Ex-atleta do Flamengo afirmou em podcast que sabia do que poderia acontecer e citou envolvimento de facção criminosa

  • Foto do(a) author(a) Fernanda Varela
  • Fernanda Varela

Publicado em 12 de fevereiro de 2026 às 22:15

Eliza Samudio e Bruno tiveram um relacionamento cercado por brigas e disputas judiciais
Eliza Samudio e Bruno tiveram um relacionamento cercado por brigas e disputas judiciais Crédito: Reprodução | Redes Sociais

O ex-goleiro Bruno Fernandes voltou a falar sobre o caso envolvendo a morte de Eliza Samudio, desaparecida em 2010. Em entrevista ao Geral Podcast, o ex-atleta do Clube de Regatas do Flamengo afirmou que não foi o mandante do crime, mas admitiu ter sido omisso.

Durante a conversa, Bruno declarou que tinha conhecimento de que algo poderia acontecer, mas não tomou medidas para impedir. “Chegou a um ponto que eu não tinha mais diálogo com a Eliza. Quem tomava conta das minhas coisas era o Macarrão. Ele que resolvia tudo pra mim”, disse.

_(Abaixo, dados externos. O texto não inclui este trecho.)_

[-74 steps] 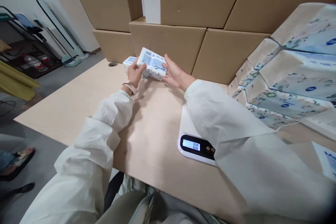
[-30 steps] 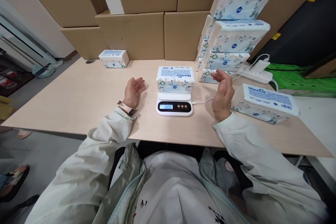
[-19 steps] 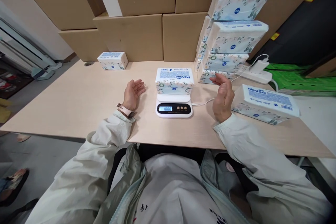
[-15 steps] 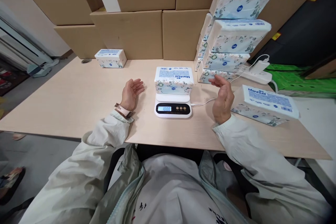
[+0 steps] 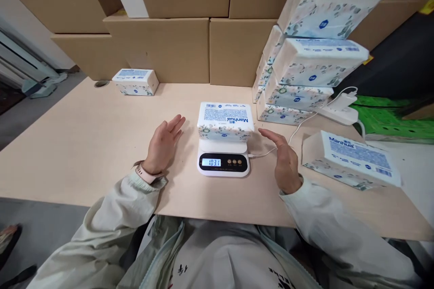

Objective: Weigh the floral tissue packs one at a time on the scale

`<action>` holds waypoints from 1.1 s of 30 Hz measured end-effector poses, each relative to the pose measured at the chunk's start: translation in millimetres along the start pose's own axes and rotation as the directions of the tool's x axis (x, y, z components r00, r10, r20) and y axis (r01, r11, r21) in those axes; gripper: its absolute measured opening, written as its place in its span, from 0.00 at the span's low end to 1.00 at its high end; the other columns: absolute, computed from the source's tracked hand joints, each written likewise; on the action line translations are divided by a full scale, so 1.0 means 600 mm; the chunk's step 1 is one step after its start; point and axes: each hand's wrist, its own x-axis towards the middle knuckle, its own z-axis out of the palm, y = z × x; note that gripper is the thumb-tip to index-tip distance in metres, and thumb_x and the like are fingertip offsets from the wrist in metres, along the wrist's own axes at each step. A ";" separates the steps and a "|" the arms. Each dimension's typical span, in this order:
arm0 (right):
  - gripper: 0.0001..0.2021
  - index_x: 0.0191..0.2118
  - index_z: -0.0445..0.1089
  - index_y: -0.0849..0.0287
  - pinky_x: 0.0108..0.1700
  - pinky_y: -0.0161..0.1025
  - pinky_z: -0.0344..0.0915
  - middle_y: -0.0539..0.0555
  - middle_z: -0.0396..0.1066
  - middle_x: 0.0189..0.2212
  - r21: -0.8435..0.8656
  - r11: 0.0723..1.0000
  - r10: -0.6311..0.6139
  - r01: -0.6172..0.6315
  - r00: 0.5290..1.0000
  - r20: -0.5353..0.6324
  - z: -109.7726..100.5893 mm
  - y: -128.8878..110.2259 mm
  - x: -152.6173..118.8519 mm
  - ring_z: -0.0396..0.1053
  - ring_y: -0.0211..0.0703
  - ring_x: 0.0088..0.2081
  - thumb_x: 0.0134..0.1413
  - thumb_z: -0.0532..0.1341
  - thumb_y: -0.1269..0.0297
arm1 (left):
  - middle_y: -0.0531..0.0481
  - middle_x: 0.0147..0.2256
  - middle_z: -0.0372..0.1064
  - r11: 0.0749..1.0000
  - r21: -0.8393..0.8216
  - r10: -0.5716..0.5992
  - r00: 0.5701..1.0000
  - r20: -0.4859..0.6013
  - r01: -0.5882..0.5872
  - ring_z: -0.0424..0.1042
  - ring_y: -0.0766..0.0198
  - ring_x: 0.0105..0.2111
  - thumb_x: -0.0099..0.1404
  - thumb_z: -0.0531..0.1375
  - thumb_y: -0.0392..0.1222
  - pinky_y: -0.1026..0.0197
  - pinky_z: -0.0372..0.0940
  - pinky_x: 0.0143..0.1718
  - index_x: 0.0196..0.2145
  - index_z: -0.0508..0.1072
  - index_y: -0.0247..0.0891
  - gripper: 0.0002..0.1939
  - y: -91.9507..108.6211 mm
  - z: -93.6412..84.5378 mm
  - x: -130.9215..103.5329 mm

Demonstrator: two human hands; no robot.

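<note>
A white pack of tissues point(image 5: 225, 122) with blue print lies on a small white digital scale point(image 5: 223, 146), whose lit display reads about 103.1. To the left of the scale, my left hand point(image 5: 163, 143) is open over the table, fingers stretched, holding nothing. My right hand point(image 5: 283, 160) is on the other side, also open with its fingers extended, its fingertips close to the pack's right end but apart from it. Another tissue pack point(image 5: 351, 160) lies on the table to the right of my right hand.
Tissue packs point(image 5: 322, 61) are stacked at the back right, beside a white power strip point(image 5: 341, 110) with cables. One smaller-looking pack point(image 5: 135, 82) sits at the back left. Cardboard boxes point(image 5: 159, 49) wall off the table's far side. A white cable runs from the scale.
The display has gone from about 100.0 to 103.1. My right hand has turned its fingers toward the pack, and my left fingers have straightened. The whole view has shifted slightly.
</note>
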 end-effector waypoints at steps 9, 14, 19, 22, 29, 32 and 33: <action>0.30 0.76 0.62 0.37 0.85 0.68 0.44 0.44 0.61 0.77 0.109 0.982 0.131 -0.153 0.973 0.190 -0.011 0.016 -0.005 0.53 0.56 0.81 0.78 0.46 0.40 | 0.59 0.80 0.47 0.998 0.059 -0.044 0.978 0.206 0.032 0.34 0.48 0.83 0.70 0.56 0.81 0.39 0.37 0.83 0.70 0.73 0.58 0.41 0.015 0.016 -0.042; 0.32 0.77 0.60 0.35 0.86 0.68 0.41 0.41 0.59 0.78 0.072 0.983 0.154 -0.170 0.971 0.184 -0.010 0.017 -0.003 0.50 0.56 0.82 0.76 0.47 0.37 | 0.60 0.79 0.52 0.998 0.051 -0.038 0.980 0.193 0.028 0.37 0.46 0.83 0.69 0.57 0.82 0.39 0.40 0.83 0.68 0.76 0.60 0.40 0.023 0.013 -0.046; 0.30 0.77 0.60 0.33 0.85 0.68 0.43 0.42 0.60 0.78 0.059 0.986 0.142 -0.154 0.976 0.163 -0.014 0.013 -0.004 0.51 0.56 0.82 0.77 0.46 0.38 | 0.57 0.78 0.53 0.997 0.057 -0.055 0.979 0.196 0.045 0.37 0.45 0.83 0.69 0.58 0.81 0.38 0.39 0.83 0.68 0.76 0.57 0.41 0.022 0.015 -0.051; 0.31 0.78 0.60 0.38 0.84 0.67 0.45 0.46 0.60 0.78 0.034 0.991 0.126 -0.133 0.978 0.168 -0.013 0.012 0.002 0.52 0.56 0.82 0.77 0.47 0.38 | 0.56 0.79 0.52 0.997 0.061 -0.065 0.980 0.189 0.054 0.35 0.44 0.83 0.68 0.60 0.80 0.39 0.38 0.84 0.69 0.74 0.55 0.42 0.014 0.017 -0.046; 0.42 0.82 0.44 0.39 0.83 0.69 0.49 0.51 0.49 0.82 0.097 0.971 0.176 -0.217 0.931 0.319 0.041 0.003 0.042 0.50 0.57 0.82 0.72 0.60 0.38 | 0.53 0.77 0.56 0.991 0.130 -0.021 0.920 0.391 -0.032 0.34 0.46 0.83 0.71 0.64 0.73 0.48 0.34 0.85 0.70 0.74 0.48 0.40 0.031 0.070 -0.030; 0.43 0.82 0.42 0.33 0.81 0.71 0.53 0.50 0.53 0.81 0.117 0.983 0.120 -0.144 0.973 0.196 0.028 -0.027 0.049 0.53 0.58 0.81 0.71 0.63 0.43 | 0.52 0.76 0.59 0.987 0.142 -0.012 0.866 0.500 -0.069 0.37 0.43 0.82 0.71 0.66 0.71 0.46 0.37 0.85 0.72 0.73 0.48 0.40 0.064 0.127 -0.042; 0.41 0.81 0.46 0.31 0.81 0.71 0.55 0.49 0.56 0.80 0.099 0.991 0.082 -0.092 0.991 0.103 0.012 -0.041 0.047 0.56 0.59 0.80 0.70 0.65 0.44 | 0.53 0.77 0.58 0.987 0.132 0.002 0.834 0.552 -0.090 0.38 0.43 0.82 0.72 0.65 0.71 0.44 0.38 0.85 0.73 0.71 0.50 0.41 0.076 0.150 -0.048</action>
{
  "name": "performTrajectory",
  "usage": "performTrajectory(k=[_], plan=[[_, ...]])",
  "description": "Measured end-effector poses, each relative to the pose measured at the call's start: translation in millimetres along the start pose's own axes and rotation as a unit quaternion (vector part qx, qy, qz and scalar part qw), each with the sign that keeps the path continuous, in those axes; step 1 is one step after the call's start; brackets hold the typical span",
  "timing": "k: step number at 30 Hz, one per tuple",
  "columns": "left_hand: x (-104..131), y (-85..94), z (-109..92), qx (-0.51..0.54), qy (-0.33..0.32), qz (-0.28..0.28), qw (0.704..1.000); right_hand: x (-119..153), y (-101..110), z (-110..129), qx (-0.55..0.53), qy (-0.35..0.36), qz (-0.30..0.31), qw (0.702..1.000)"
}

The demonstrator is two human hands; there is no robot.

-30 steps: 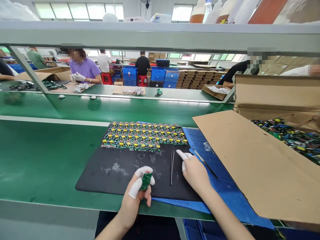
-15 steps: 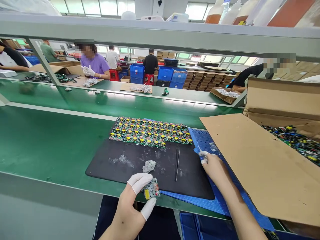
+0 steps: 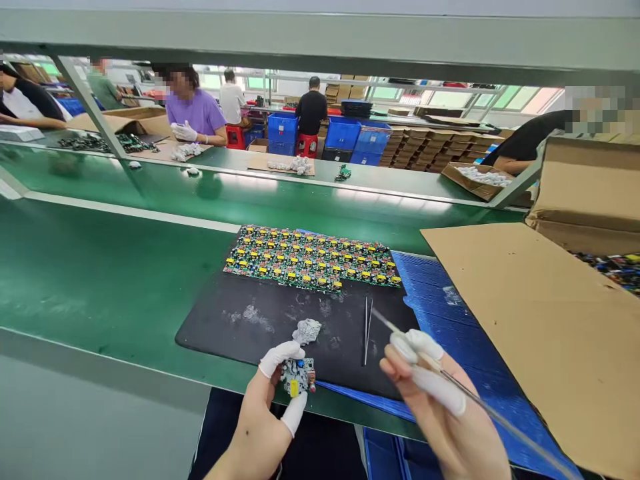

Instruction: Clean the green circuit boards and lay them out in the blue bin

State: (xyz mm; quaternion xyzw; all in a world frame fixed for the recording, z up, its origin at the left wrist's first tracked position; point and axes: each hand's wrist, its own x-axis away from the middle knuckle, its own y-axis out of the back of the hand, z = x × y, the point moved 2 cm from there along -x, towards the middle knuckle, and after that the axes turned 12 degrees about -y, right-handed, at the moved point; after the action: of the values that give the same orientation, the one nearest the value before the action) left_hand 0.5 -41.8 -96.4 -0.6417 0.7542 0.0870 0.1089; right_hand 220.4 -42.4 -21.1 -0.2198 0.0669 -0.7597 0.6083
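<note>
My left hand [image 3: 265,407], with white finger cots, pinches a small circuit board [image 3: 296,379] by its edges above the bench's front edge. Grey-white putty covers much of the board, and a yellow part and a red part show on it. My right hand [image 3: 435,387], also in finger cots, grips a thin, long rod [image 3: 493,410] with a pale narrow tip pointing up and left; its exact kind is unclear. Just beyond the left hand, a lump of grey putty [image 3: 307,331] lies on the black mat [image 3: 220,317]. Metal tweezers [image 3: 367,332] rest to its right.
Rows of circuit boards [image 3: 310,257] cover the mat's far part. Blue corrugated sheeting [image 3: 423,280] lies under the mat; a cardboard flap [image 3: 530,333] slants at the right beside a box of boards [image 3: 613,267]. Overhead runs a shelf beam [image 3: 320,43]. Co-workers sit beyond the green bench [image 3: 100,253].
My right hand has lifted off the blue sheeting and come nearer, bringing the rod up into view. The left hand still holds the circuit board, slightly turned. The view has tilted down.
</note>
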Motion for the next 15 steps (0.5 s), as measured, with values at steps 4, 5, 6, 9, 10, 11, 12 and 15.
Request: performTrajectory(k=[4,5,6,9,10,11,12,15], plan=[[5.6,-7.1,-5.5,0.058,0.013,-0.06,0.996,18.7,-28.9,-16.3,0.007,0.048,0.09,0.995],[7.5,-9.0,-7.8,0.063,0.012,-0.086,0.994,20.2,-31.3,-21.1,0.022,0.078,0.102,0.991],[9.4,-11.0,-10.4,0.068,0.011,-0.108,0.992,21.5,-33.1,-25.6,0.035,0.114,0.115,0.986],[13.3,-16.5,-19.1,0.097,0.0,-0.142,0.985,25.8,-39.4,-35.7,0.051,0.181,0.154,0.97],[14.1,-17.6,-21.7,0.109,-0.003,-0.15,0.983,27.4,-42.0,-37.7,0.049,0.181,0.153,0.97],[14.7,-18.1,-23.8,0.123,-0.001,-0.158,0.98,28.9,-44.5,-39.1,0.047,0.172,0.138,0.974],[15.0,-18.2,-25.4,0.138,0.007,-0.166,0.977,30.1,-46.7,-39.6,0.049,0.162,0.115,0.979],[14.5,-17.0,-27.3,0.201,0.07,-0.176,0.961,31.7,-50.9,-37.1,0.118,0.171,0.071,0.976]])
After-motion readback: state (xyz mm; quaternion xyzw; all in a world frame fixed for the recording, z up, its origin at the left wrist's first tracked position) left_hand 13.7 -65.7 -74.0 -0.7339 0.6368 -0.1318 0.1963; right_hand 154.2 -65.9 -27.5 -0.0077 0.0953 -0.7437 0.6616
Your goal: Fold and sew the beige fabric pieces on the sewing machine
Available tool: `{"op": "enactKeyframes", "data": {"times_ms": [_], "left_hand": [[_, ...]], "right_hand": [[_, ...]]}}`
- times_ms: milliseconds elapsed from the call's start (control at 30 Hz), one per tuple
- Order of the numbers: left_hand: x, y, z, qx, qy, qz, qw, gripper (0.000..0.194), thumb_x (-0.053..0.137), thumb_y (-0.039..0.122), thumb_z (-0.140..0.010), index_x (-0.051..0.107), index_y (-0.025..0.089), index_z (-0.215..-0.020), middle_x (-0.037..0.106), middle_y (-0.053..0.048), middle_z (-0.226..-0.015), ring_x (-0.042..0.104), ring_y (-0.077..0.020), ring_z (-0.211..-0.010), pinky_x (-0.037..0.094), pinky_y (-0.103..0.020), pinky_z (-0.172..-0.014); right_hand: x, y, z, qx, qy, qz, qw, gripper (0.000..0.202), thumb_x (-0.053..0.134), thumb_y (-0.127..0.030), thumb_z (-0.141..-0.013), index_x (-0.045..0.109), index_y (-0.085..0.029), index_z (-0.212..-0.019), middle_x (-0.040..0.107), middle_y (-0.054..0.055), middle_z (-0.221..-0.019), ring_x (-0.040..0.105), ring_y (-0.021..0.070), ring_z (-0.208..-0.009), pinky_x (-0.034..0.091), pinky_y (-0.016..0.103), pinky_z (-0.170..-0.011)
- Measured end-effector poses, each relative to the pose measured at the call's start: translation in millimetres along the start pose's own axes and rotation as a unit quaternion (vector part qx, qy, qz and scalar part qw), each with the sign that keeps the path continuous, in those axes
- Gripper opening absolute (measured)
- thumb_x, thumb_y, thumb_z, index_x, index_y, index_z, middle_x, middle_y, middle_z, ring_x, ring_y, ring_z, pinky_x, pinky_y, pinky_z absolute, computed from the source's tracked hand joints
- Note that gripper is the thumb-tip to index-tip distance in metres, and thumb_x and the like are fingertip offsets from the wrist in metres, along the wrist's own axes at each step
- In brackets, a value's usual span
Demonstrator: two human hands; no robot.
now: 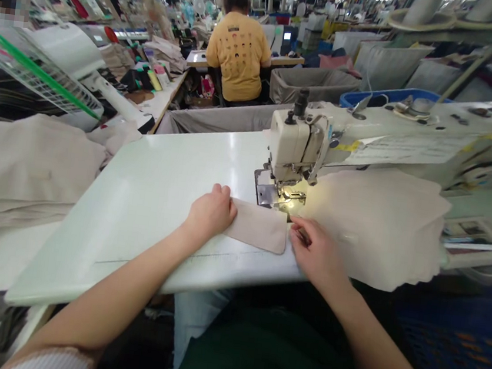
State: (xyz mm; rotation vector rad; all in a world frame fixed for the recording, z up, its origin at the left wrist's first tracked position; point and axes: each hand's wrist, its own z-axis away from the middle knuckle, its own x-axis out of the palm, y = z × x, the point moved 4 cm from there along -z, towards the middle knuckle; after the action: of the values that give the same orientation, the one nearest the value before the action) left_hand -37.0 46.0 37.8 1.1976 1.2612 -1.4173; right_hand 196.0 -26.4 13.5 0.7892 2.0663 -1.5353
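Note:
A small beige fabric piece (259, 226) with rounded corners lies flat on the pale sewing table, just in front of the sewing machine (292, 148). My left hand (213, 210) is closed on its left end, fingers curled over the edge. At the opposite end, my right hand (317, 249) has its fingers bent together, the fingertips close to the corner of the piece. Something dark shows inside those curled fingers, too small to name. Light from the machine falls on the metal needle plate (267, 194), right behind the fabric.
Large beige fabric panels (379, 223) lie stacked right of the needle area. Another fabric pile (30, 166) rests at the left. The table's front edge (234, 284) runs close to my body. A person in a yellow shirt (238, 56) sits ahead, beyond a grey cloth bin (222, 119).

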Motion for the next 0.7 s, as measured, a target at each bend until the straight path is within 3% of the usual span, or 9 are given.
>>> {"op": "enactKeyframes", "data": {"times_ms": [133,267,467,700], "left_hand": [[2.2,0.5,3.8,-0.012,-0.002,0.010,1.000,0.031,0.034,0.030,-0.097,0.056,0.011,-0.110,0.061,-0.017,-0.109,0.071,-0.0291,-0.083,0.054,-0.037,-0.066],[3.2,0.0,6.4,-0.016,0.001,0.018,1.000,0.031,0.034,0.030,-0.097,0.056,0.011,-0.109,0.061,-0.017,-0.108,0.071,-0.0286,-0.083,0.054,-0.036,-0.065],[1.9,-4.7,8.5,-0.003,-0.002,0.025,1.000,0.032,0.035,0.031,-0.098,0.055,0.008,-0.110,0.061,-0.018,-0.108,0.070,-0.0284,-0.085,0.054,-0.036,-0.067],[-1.5,-6.4,11.6,0.004,-0.015,0.042,0.999,0.037,0.039,0.037,-0.098,0.056,0.007,-0.112,0.061,-0.018,-0.110,0.070,-0.0288,-0.088,0.054,-0.036,-0.071]], "right_hand": [[4.3,-0.6,-7.7,0.072,-0.044,-0.049,0.995,0.036,0.057,-0.034,-0.088,0.064,-0.020,-0.121,0.072,0.006,-0.103,0.067,0.0201,-0.082,0.052,0.033,-0.077],[11.6,-3.4,-13.8,0.119,-0.127,-0.068,0.982,0.050,0.059,-0.033,-0.087,0.054,-0.019,-0.134,0.071,0.001,-0.085,0.066,0.0190,-0.076,0.048,0.031,-0.076],[13.6,-1.8,-14.6,0.107,-0.186,-0.039,0.976,0.069,0.061,-0.027,-0.084,0.040,-0.018,-0.149,0.066,-0.001,-0.082,0.063,0.0185,-0.076,0.044,0.029,-0.075],[9.1,-3.6,-14.5,0.101,-0.202,-0.031,0.974,0.077,0.064,-0.027,-0.083,0.035,-0.017,-0.153,0.065,-0.001,-0.083,0.061,0.0189,-0.077,0.043,0.030,-0.073]]}}
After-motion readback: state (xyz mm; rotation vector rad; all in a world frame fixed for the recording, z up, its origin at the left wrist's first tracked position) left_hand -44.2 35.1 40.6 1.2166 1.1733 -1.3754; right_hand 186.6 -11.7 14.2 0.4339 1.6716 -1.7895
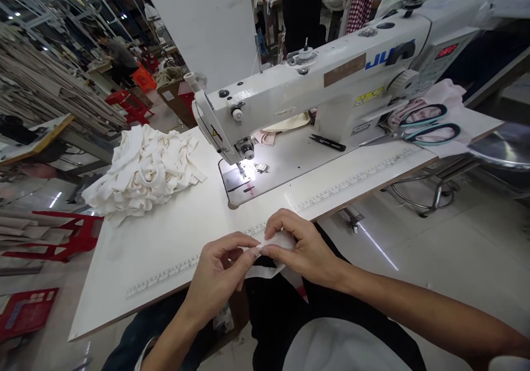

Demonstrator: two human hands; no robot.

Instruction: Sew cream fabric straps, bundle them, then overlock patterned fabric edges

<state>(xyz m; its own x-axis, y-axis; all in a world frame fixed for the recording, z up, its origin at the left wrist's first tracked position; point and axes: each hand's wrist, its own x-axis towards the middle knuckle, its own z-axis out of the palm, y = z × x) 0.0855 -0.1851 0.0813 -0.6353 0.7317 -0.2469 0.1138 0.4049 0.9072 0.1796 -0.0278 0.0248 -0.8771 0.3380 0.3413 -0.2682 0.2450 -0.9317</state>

Eliza Samudio e Cristiano Ronaldo em Portugal por Reprodução

Ele relembrou ainda um trecho do julgamento. “A situação que aconteceu, eu até falei no meu júri quando o juiz me perguntou: ‘Você mandou fazer isso?’. Eu falo ‘Não’. ‘Mas você sabia?’. Eu sabia, mas eu não mandei”, afirmou.

Ao comentar a repercussão do caso, o ex-goleiro declarou que não se considera inocente, mas também rejeita a imagem de vilão absoluto. “Eu fui omisso. O meu erro na situação foi ter sido omisso. Isso faz de mim uma pessoa inocente? Não. Eu nunca falei que eu sou inocente, mas eu também não sou o demônio da parada”, disse.

Bruno também mencionou que o episódio envolveria uma facção criminosa, mas não apresentou detalhes. “Eu tive que segurar um problema muito grande, porque a situação envolve facção. Envolve pessoas que vão além do que vocês imaginam”, afirmou.

Ao encerrar o tema, o ex-jogador disse que espera conversar no futuro com o filho, Bruninho. “Espero que, no momento oportuno, ele me dê uma oportunidade pra mim falar com ele o que eu tenho que falar. É ele que precisa saber desse esclarecimento. Só ele, mais ninguém”, concluiu.